This was stupid. He didn't want to be here, he wasn't having a good time. He'd go home. He tossed his empty on the ground with the other party trash, went back inside to find his coat, then left the party. Outside, the fight was getting bigger and noisier. Peter knew it was only a matter of time before the cops arrived. It was time to go. Some of the others thought so, too; about a half dozen people all left at the same time.

"Shit!" Peter swore as the car jerked away from the curb. His reflexes were really off. He opened the window and took a deep breath, trying to clear his head. Then he started off again, moving slowly. If he wrecked the car, Paul would kill him.

The sound of sirens brought his heart up to his throat. Oh god, they were gonna arrest him for drunk driving! He slowed down, looking for the squad car, but it came down the street toward him, zipping right on past. No doubt heading for Rick's. He sighed and his heart settled back down. He got out of there just in time.

He made it the rest of the way home without incident, grateful when he finally brought the car to a stop in the garage. He took a deep breath, resting his head against the steering wheel, but felt the world tip again. If this was what it felt like to get drunk, why did people do it? He sighed and struggled out of the car, shuffling into the house.

The stove light was on in the kitchen, and there was light in the family room. They must have left the lights on for him. He turned toward the front hall, ready to go upstairs to bed.


He turned around. His foster father was standing in the arch between the kitchen and the family room. He'd waited up for him; he didn't trust him. His going to Rick's hadn't proved anything--Paul still treated him like a baby.

He sighed and turned around. "What?"

"Did you enjoy your party?" Paul asked.

"It was okay," he shrugged.

"You smell like a brewery."

"Yeah, well I kept gettin' beer dumped on me."

Paul sighed. "And how much did you dump in you?"

"What's it to you?" Peter scowled.

"What's it to me? I'll tell you what it is to me, kid. It's the fact that you blatantly disobeyed me, you took my car, you went to a party I specifically told you not to go to, you drank alcohol illegally, and then you drove home drunk! That's what it is to me. You endangered every single person out on that road tonight with your stupid, reckless actions, Peter. Every single person! If you want to behave like an idiot I can't stop you, but I can sure as hell see that you don't harm anybody else in the process! Give me your keys." Paul was yelling by the end, and the sound drove knives through Peter's head.

"I got home no problem," he yelled back. "Why don't you trust me?"

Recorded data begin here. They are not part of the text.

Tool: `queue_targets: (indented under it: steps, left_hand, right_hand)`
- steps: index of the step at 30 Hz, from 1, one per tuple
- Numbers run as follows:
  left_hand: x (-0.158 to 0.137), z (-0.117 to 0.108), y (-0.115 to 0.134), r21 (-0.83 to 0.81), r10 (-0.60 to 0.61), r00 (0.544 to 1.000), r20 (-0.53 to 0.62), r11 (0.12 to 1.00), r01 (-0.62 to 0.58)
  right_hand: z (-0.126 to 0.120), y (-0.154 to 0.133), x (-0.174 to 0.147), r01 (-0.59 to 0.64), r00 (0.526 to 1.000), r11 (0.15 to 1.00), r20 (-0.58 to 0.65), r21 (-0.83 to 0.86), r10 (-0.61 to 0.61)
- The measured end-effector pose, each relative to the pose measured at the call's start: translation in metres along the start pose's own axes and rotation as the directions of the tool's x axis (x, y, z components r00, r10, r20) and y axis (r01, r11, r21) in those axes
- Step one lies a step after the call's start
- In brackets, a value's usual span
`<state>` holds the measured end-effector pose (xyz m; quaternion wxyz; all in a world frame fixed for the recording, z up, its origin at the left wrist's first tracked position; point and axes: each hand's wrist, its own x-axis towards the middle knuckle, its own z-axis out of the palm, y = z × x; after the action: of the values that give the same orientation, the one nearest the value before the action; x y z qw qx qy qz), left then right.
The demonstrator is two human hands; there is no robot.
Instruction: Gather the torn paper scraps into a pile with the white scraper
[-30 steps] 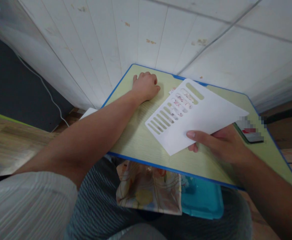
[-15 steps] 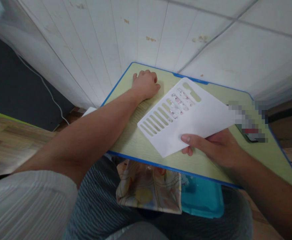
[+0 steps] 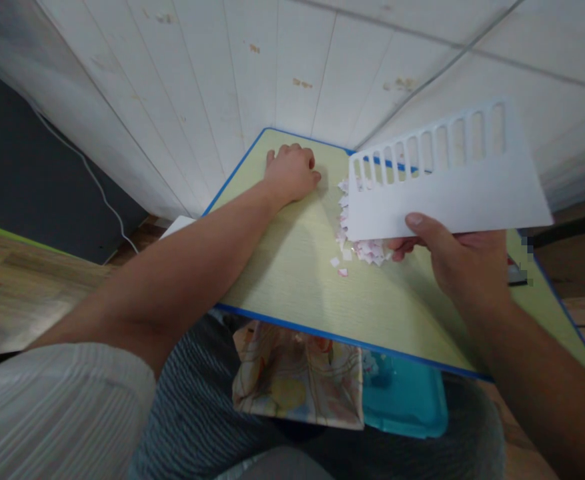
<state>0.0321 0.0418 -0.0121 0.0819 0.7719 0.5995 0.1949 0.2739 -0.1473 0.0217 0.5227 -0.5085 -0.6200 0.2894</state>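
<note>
My left hand (image 3: 292, 172) rests palm down near the table's far left corner, its fingers curled in; nothing shows in it. My right hand (image 3: 447, 257) holds up a flat white slotted plate (image 3: 432, 207), thumb on the near face and fingers behind. Along the plate's upper edge runs a row of rounded slots that widen towards the right. Behind and below the plate lies a heap of small white and pinkish paper scraps (image 3: 371, 252), partly hidden by it. A few loose scraps (image 3: 343, 272) lie in front of the heap.
The pale yellow-green table (image 3: 272, 267) has a blue rim and stands against a white panelled wall (image 3: 252, 73). Under its front edge are a patterned fabric bag (image 3: 297, 393) and a turquoise plastic lid or box (image 3: 407, 400). A partly blurred dark object (image 3: 517, 273) lies at the right.
My right hand has lifted and turned the slotted plate up and to the right, uncovering part of the paper scraps. My left hand stays in place.
</note>
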Motion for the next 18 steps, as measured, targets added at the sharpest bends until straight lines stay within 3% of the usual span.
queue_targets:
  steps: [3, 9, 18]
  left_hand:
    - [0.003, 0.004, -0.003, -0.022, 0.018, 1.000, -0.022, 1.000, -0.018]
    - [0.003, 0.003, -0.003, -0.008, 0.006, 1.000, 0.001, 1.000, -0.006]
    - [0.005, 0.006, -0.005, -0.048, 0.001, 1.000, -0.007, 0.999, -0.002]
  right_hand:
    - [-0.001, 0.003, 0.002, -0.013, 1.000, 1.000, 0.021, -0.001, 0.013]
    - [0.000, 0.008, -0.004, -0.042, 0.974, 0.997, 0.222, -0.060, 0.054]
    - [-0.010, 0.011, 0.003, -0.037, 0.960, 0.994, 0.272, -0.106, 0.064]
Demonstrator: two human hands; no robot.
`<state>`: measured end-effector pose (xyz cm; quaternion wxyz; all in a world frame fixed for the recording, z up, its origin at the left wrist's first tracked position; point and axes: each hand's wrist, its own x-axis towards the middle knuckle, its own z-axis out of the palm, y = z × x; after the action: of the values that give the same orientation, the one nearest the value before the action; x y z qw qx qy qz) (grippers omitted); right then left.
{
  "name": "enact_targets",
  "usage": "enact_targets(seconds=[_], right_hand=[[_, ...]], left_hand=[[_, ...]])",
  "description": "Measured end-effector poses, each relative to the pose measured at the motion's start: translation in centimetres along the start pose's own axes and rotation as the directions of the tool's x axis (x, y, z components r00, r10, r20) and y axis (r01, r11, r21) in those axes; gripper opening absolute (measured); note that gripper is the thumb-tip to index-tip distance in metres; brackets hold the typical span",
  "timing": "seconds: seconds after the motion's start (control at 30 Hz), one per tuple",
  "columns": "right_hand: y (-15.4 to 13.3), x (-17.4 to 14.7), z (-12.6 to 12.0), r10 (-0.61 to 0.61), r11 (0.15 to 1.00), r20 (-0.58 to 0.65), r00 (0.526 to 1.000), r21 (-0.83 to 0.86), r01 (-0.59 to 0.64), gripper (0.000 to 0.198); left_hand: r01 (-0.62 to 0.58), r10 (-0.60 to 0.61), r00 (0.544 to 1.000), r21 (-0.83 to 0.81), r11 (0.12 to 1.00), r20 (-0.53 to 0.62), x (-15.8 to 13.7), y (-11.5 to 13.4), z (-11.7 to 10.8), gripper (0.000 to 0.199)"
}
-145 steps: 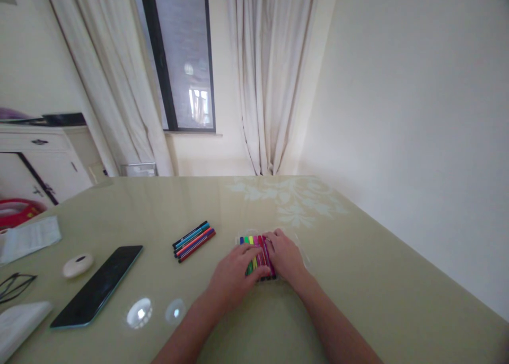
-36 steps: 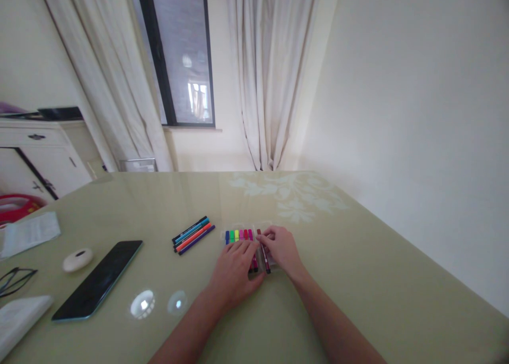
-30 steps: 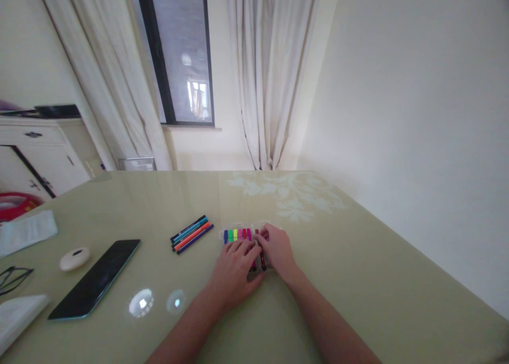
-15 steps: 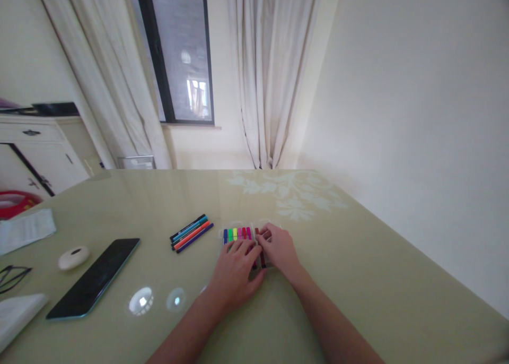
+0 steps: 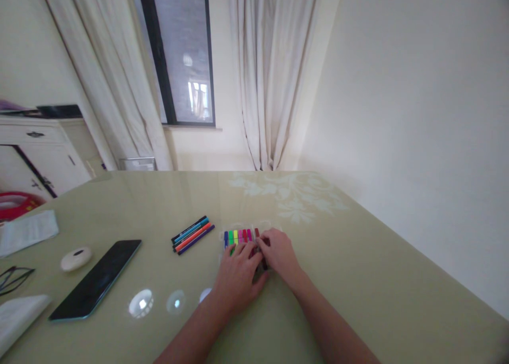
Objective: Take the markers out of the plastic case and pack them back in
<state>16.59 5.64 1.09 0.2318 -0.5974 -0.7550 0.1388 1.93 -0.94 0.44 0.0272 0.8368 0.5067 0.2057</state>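
Note:
A clear plastic marker case lies unfolded on the table, with a row of colourful markers in its left half: blue, green, yellow, pink, red and magenta. My left hand lies across the near part of that row, fingers extended and resting on it. Over the right half of the case, my right hand has thumb and fingers closed around a dark red-brown marker, whose far end shows beyond the fingertips. Much of the case is covered by both hands.
Several loose markers lie left of the case. Farther left are a black tablet or phone, a white rounded object, glasses, a white item and a folded cloth or paper. A wall borders the table's right side.
My left hand has shifted slightly toward the right and down on the case. My right hand stays at the red-brown marker with barely any movement; the view has shifted slightly.

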Motion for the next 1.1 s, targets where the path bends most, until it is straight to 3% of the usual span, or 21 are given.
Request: enact_targets(seconds=[0.17,0.27,0.33,0.4,0.5,0.67,0.8,0.93,1.0,1.1], right_hand=[[0.0,-0.5,-0.3,-0.014,1.000,0.046,0.999,-0.024,0.015,0.030],[0.2,-0.6,-0.2,-0.003,1.000,0.020,1.000,-0.001,0.003,0.029],[0.3,-0.6,-0.1,0.000,1.000,0.017,1.000,0.026,0.000,0.029],[0.4,-0.5,-0.1,0.005,0.998,0.025,1.000,0.055,-0.006,0.028],[0.4,-0.5,-0.1,0.015,0.997,0.027,1.000,0.074,-0.017,0.023],[0.6,-0.5,0.2,-0.045,0.996,-0.061,0.997,0.078,0.049,0.026],[-0.1,-0.5,0.2,-0.098,0.949,-0.094,0.991,0.292,0.121,0.031],[-1.0,-0.8,0.3,-0.113,0.832,-0.026,0.993,0.544,0.109,0.034],[-1.2,-1.0,0.5,-0.111,0.819,-0.026,0.993,0.564,0.107,0.033],[-1.2,-1.1,0.9,-0.110,0.829,-0.037,0.993,0.548,0.112,0.030]], left_hand=[[0.001,-0.002,1.000,-0.050,0.999,-0.006,0.4,-0.5,-0.4,0.031],[0.151,-0.154,0.985,-0.049,0.987,-0.076,0.7,-2.9,-1.8,0.028],[0.360,-0.343,0.927,0.103,0.927,-0.151,0.5,-5.3,-2.9,0.027],[0.548,-0.514,0.836,0.260,0.795,-0.190,0.1,-7.6,-3.7,0.023],[0.613,-0.602,0.785,0.330,0.718,-0.147,-0.6,-10.2,-4.1,0.021],[0.570,-0.579,0.814,0.272,0.775,-0.055,-0.7,-10.8,-3.2,0.016],[0.498,-0.495,0.867,0.081,0.863,-0.063,0.1,-9.5,-2.9,0.022],[0.562,-0.563,0.823,-0.033,0.826,-0.072,0.6,-8.4,-2.8,0.027],[0.577,-0.577,0.814,-0.018,0.816,-0.073,0.6,-8.1,-2.6,0.026],[0.539,-0.541,0.840,-0.043,0.841,-0.047,0.6,-7.7,-2.1,0.026]])
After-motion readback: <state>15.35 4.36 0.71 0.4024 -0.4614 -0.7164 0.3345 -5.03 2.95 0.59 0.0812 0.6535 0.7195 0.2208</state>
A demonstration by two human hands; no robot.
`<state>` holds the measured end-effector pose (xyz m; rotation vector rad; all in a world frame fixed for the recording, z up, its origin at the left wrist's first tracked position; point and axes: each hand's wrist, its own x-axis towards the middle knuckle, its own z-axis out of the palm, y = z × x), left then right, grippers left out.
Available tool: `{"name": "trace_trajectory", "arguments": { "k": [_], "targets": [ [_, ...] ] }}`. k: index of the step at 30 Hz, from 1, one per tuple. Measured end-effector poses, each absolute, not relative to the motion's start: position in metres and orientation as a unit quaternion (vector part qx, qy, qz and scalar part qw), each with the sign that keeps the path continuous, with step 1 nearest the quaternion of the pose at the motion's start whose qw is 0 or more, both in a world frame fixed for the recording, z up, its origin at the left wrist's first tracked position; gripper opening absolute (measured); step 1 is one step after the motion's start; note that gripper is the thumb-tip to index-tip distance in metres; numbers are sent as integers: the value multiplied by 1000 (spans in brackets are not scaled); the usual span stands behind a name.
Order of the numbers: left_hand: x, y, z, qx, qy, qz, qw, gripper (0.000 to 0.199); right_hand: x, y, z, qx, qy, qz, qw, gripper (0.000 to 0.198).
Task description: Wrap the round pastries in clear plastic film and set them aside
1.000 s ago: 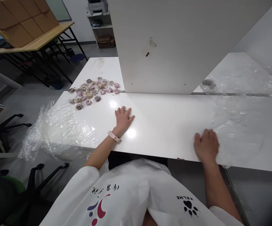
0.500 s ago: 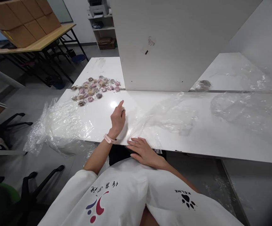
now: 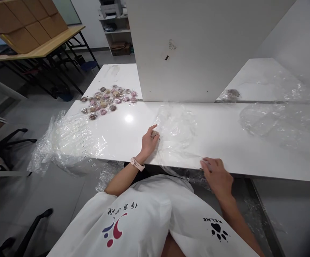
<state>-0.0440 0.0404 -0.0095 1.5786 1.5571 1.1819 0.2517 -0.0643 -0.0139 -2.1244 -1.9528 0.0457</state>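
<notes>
In the head view my left hand (image 3: 149, 142), with a pale pink wristband, curls around a small tan round thing (image 3: 154, 134) at the middle of the white table. A thin clear plastic bag (image 3: 178, 123) spreads crumpled beside it. Stretched from that bag, a film edge runs along the table's front edge to my right hand (image 3: 218, 175), whose thumb and fingers pinch it. Several small wrapped round sweets (image 3: 103, 104), pink, brown and tan, lie in a loose group at the left back of the table.
A stack of clear plastic packaging (image 3: 69, 137) hangs over the table's left front edge. More crumpled film (image 3: 264, 121) lies at the right, near a brown wrapped piece (image 3: 232, 94). An upright white panel (image 3: 181, 64) stands behind the table. Cardboard boxes (image 3: 31, 25) sit on another desk.
My left hand has moved right with the small tan round thing. The right hand has gone far to the right, pulling the film edge along, and the bag now lies bunched nearer the middle.
</notes>
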Motion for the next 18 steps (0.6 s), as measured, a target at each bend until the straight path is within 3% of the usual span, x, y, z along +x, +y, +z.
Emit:
{"name": "trace_trajectory", "arguments": {
  "k": [3, 6, 8, 10, 14, 18],
  "targets": [
    [-52, 42, -4, 578, 612, 458, 287, 47, 282, -68, -3, -786, -606, -50, 110, 39],
    [-56, 44, 9, 588, 613, 490, 196, 44, 279, -59, 14, -776, -591, -86, 205, 40],
    [-50, 43, 16, 620, 572, 526, 112, 43, 256, -47, 20, -704, -649, -35, 286, 36],
    [-34, 40, 17, 675, 501, 540, 49, 43, 228, -32, 18, -597, -743, 49, 298, 34],
    [4, 28, -6, 849, 371, 376, 34, 46, 196, -3, -14, -534, -813, 95, 213, 43],
    [15, 15, -32, 922, 334, 184, 70, 55, 211, 3, -38, -560, -795, 88, 215, 48]
  ]
}}
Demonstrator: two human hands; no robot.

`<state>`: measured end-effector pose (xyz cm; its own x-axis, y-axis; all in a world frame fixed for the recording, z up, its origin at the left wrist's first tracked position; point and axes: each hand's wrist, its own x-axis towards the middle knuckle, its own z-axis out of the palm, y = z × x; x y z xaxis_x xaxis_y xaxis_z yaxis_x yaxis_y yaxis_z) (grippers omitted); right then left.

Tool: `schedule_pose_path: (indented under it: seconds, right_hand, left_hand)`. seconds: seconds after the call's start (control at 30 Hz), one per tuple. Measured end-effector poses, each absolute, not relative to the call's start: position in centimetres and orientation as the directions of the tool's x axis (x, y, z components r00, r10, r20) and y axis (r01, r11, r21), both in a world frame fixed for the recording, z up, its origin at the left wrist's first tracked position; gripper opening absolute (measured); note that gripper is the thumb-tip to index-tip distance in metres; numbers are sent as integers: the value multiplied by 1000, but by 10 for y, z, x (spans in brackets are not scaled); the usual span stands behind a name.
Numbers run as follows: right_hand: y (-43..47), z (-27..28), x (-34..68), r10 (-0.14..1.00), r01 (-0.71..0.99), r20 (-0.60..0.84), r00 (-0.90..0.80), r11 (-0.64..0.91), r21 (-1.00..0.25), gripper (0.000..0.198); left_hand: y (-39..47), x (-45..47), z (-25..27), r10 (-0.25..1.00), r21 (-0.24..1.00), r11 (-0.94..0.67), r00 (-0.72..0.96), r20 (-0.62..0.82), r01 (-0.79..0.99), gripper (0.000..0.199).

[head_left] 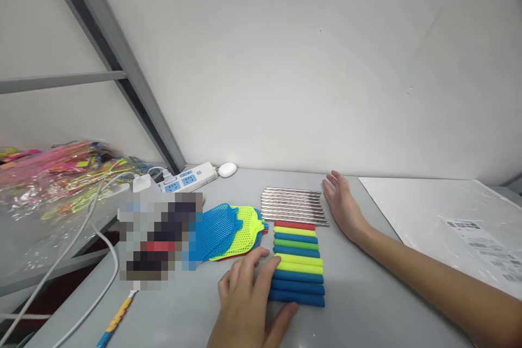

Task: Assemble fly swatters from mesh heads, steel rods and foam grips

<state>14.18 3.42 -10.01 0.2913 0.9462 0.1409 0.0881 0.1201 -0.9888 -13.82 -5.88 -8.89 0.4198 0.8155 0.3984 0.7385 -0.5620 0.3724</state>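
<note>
At the left ends of the coloured tubes (296, 245), a left hand (247, 288) with thumb and forefinger parted wide and the other fingers half bent; shows no closed grip, but light contact with the lower tubes impossible to tell. On the grey table (350, 293), the tubes themselves, lying flat, side by side. Just behind the tubes, a layer of metal rods (291, 207); behind and to the right of the tubes, close to the rod ends, a right hand (341, 204). Looks loosely open and holds nothing. To the left of the tubes, overlapping fly swatter heads (248, 228); well to the right, a white package (432, 212). Main danger, by judgement: rolling. From a sideways push of thumb or forefinger, possible spoiling of the neat row, because of the round shape. From too wide a sweep of the same hand, possible slipping of the swatter heads. From a careless turn of the right wrist, possible scattering of the rods, probably smooth.
</note>
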Motion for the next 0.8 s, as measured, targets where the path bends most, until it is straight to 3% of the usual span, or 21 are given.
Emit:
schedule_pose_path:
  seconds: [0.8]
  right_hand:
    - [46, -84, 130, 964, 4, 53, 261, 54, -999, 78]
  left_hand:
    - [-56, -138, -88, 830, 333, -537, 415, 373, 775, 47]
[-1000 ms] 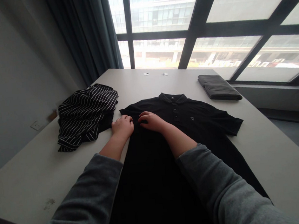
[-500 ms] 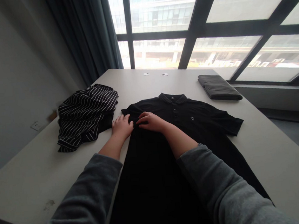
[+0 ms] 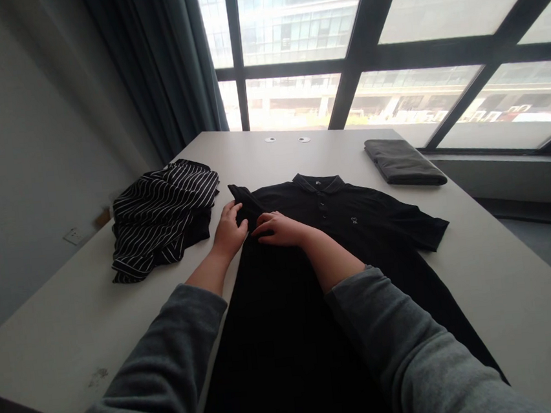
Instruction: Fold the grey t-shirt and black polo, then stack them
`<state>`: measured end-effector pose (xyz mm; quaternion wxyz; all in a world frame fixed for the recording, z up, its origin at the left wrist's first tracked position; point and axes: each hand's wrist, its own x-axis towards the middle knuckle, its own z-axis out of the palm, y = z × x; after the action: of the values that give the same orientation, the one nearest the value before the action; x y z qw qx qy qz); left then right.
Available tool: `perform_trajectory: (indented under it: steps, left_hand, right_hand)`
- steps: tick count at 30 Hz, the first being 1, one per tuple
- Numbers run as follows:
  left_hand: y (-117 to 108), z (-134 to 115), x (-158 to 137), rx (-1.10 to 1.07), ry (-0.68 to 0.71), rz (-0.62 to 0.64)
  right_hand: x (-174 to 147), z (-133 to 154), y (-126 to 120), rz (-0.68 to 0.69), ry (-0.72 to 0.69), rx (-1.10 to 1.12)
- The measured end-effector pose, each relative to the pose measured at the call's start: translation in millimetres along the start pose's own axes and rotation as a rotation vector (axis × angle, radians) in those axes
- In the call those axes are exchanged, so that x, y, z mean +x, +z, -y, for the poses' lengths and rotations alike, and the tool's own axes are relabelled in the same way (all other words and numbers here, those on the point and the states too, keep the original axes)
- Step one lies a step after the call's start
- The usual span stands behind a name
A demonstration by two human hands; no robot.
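A black short-sleeved polo shirt is spread front up, its collar pointing towards the window. My left hand grips the left-hand sleeve, whose cuff stands raised off the table. Close beside it, my right hand pinches the shirt near the base of that sleeve, fingers bent; the fabric under its fingertips is partly hidden. The opposite sleeve lies flat.
A crumpled black-and-white striped garment lies left on the white table. A folded dark grey cloth rests near the right edge. Two small round fittings sit at the far edge, before the window and a dark curtain.
My left hand has moved slightly up and right, lifting the sleeve cuff off the table and inward. My right hand has stayed nearly in place.
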<state>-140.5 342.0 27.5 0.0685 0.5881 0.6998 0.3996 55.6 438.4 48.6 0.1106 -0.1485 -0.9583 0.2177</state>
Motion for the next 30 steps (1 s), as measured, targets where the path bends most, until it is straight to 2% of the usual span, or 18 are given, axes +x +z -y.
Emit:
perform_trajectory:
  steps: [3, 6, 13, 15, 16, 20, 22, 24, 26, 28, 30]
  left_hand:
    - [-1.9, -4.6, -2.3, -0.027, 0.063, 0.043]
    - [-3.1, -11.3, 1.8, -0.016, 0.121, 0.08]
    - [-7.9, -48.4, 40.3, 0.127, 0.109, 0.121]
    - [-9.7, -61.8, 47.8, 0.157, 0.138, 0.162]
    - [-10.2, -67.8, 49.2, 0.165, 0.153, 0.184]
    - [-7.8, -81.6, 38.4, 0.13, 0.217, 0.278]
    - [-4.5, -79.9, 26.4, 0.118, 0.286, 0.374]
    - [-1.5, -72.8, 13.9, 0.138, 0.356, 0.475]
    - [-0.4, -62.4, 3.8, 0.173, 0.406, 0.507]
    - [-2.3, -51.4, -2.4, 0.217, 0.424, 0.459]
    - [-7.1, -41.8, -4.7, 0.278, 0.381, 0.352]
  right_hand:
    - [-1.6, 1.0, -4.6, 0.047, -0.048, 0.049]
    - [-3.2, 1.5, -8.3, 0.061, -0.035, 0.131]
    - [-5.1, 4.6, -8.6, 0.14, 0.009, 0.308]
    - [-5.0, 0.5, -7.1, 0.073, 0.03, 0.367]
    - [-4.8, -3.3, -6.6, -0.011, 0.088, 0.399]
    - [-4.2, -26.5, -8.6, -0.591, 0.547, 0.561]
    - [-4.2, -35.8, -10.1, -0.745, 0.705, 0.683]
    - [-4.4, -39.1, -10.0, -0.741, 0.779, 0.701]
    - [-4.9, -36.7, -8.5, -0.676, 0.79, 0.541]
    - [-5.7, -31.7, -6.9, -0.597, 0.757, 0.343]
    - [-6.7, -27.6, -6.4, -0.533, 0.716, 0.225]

"Because you took my car, you got drunk and you drove! I can't think of anything less trustworthy than that! You put your own life at risk, you put personal property--my personal property--at risk, you put every other driver, every pedestrian at risk!"

"Oh, be just too bad if the cop's kid got arrested for drinkin'," Peter taunted. His head throbbed, but he couldn't back down.

"I don't care that you're a cop's kid!" Paul insisted. "All I care is that you behaved stupidly--recklessly. That you disobeyed me is bad enough. But by compounding the problem by taking the car without permission and driving home drunk-- There's no reason for that, no excuse. Now give me your keys."

"If you'd let me go in the first place I wouldn't have done it!" Peter shouted. "But you always keep me from doing what I want. You don't trust me!"

"You do things like this and then you expect me to trust you?"

"You treat me like I'm a child! I'm not! I'm almost an adult! At least my father respected me, that's more than you can say. He never treated me like I was an idiot."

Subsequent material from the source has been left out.